Holographic Schwinger effect with a rotating probe D3-brane

TL;DR

This paper investigates the holographic Schwinger effect using a rotating probe D3-brane, revealing how angular velocity and temperature influence particle pair production and potential barriers, with results aligning with DBI action predictions.

Contribution

It introduces the effects of rotation and temperature on the holographic Schwinger effect with a D3-brane, providing new insights into pair production mechanisms.

Findings

Higher angular velocity increases potential barrier height and width.

Finite temperature near the horizon suppresses pair production.

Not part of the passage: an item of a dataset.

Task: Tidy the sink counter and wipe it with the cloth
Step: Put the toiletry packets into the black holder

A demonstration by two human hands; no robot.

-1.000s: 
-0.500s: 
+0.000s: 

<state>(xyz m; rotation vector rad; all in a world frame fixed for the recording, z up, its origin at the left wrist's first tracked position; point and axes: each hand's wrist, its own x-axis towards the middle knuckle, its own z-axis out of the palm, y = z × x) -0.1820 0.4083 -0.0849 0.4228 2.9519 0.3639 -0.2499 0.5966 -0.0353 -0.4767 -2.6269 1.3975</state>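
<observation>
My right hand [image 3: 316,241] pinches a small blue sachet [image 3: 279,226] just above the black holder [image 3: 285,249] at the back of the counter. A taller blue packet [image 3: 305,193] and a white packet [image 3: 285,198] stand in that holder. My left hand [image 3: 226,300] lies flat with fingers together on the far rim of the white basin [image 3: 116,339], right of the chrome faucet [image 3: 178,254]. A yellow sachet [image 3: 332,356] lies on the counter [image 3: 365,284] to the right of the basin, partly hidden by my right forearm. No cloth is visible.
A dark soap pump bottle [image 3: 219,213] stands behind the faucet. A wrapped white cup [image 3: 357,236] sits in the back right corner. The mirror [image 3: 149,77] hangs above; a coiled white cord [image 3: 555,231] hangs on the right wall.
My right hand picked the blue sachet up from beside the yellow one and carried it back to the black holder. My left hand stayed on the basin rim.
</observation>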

Results are consistent with Dirac-Born-Infeld (DBI) action predictions.

Abstract

This paper, among other things, talks about possible research on the holographic Schwinger effect with a rotating probe D3-brane. We discover that for the zero temperature case in the Schwinger effect, the faster the angular velocity and the farther the distance of the test particle pair at D3-brane, the potential barrier of total potential energy also grows higher and wider. This paper shows that at a finite temperature, when $S^5$ without rotation is close to the horizon, the Schwinger effect fails because the particles remain in an annihilate state, which is an absolute vacuum state. However, the angular velocity in $S^5$ will avoid the existence of an absolute vacuum near the horizon. For both zero and finite temperature states, the achieved results completely agree with the results of the Dirac-Born-Infeld (DBI) action. So the theories in this paper are consistent. All of these show that these theories will play important roles in future pair production research.